When machine learning and artificial intelligence are used together with data analytics, that naturally results in faster data insights than normal. Data analysts can get cleaned and ordered data faster, accelerated data insights, and speedier data visualizations, which all lead to increased data productivity. Machine learning algorithms can automatically clean data which was done manually earlier, provide recommendations for patterns in the data which analysts had to find earlier, and so on. Moreover, data visualization tools use easy drag-and-drop methods for charts and graphs. All this makes data analysis much easier and faster.
Earlier, data analysts needed an idea about what insights they wanted to discover from the data so that they could perform data analysis in a methodical manner to obtain those insights. But now, machine learning algorithms can be used to suggest patterns and correlations in the data depending on the insights required. In fact, using Augmented Analytics, data analysts can sometimes obtain surprising insights from the data that they never thought were there. This is simply because algorithms have no pre-created notions or biases about the data and they can find links and outliers in the data that humans would have not even considered.
This is the age of data and all businesses, big and small, are collecting large amounts of data. So, it’s important that all businesses are able to extract value from that data in order to perform better in this market. However, this was very difficult for smaller companies that did not have access to experienced data scientists. However, Augmented Analytics have evened the scale a little. Now normal data users without much experience of Data Science can find insights from the data with the help of Machine Learning and Artificial Intelligence. This has resulted in data literacy in smaller companies and the emergence of more widespread Business Intelligence tools.
Data analysts or data users work together with ML and AI algorithms to obtain insights from the data. These algorithms keep learning and they can guess the overall intent and business requirements of the analysts over time and provide data insights that are in line with these requirements. This increases the trust of the data users on the ML algorithms over time and so they can work seamlessly with them over the years. This unique trust is different for individual data users with the ML algorithms as for different companies and users, the business and user requirements from the data are also different.
Augmented Analytics uses machine learning and artificial intelligence algorithms to obtain results from data. However, if these algorithms are not trained correctly, then relevant information can be attained by the data analysis which is not useful for the company. So, it is very important that correct data should be used and the ML algorithms should be provided clear instructions to obtain useful insights.
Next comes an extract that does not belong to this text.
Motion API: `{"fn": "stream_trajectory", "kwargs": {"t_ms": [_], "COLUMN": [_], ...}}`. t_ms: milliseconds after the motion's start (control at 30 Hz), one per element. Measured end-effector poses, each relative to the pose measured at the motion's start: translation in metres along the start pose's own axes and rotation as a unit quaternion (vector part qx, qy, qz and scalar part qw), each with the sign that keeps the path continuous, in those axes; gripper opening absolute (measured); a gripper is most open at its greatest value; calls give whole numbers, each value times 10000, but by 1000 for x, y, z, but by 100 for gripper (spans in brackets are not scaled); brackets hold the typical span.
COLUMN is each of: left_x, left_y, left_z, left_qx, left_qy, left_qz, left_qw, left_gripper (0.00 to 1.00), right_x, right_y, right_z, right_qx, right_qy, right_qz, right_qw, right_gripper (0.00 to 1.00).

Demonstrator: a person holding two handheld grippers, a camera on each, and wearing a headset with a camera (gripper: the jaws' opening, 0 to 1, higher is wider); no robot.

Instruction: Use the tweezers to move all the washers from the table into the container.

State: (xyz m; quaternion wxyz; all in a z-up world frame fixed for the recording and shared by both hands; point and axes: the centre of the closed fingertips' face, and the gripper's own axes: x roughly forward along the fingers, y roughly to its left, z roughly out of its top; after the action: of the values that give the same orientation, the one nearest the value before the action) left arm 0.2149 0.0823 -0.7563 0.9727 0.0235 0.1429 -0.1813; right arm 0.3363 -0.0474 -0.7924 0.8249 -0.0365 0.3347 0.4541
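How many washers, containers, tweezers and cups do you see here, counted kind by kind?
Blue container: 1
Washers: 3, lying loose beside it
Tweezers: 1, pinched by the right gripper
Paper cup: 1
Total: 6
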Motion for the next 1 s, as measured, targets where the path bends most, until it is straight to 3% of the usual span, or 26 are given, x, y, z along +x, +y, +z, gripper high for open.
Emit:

Augmented Analytics can require a lot of computing power as it uses machine learning and artificial intelligence to enhance data analytics. Moreover, it is very difficult to scale up as the increased volume of data along with ML algorithms to analyze that data can take too much time which is not feasible in a business setting.
Sometimes data bias can occur when data is biased and then machine learning algorithms are trained using this biased data. There is a risk in Augmented Analytics that this Data Bias will not be easily caught and the data insights obtained by the company are biased. So it is very important to have a check on all machine learning algorithms and also analyze the data thoroughly so there is no bias.
Data can many impurities and inconsistencies but it is very important that quality data is used in Augmented Analytics otherwise the insights obtained will be useless. So the data should be cleaned and organized before any analytics is done to ensure that it is of top quality.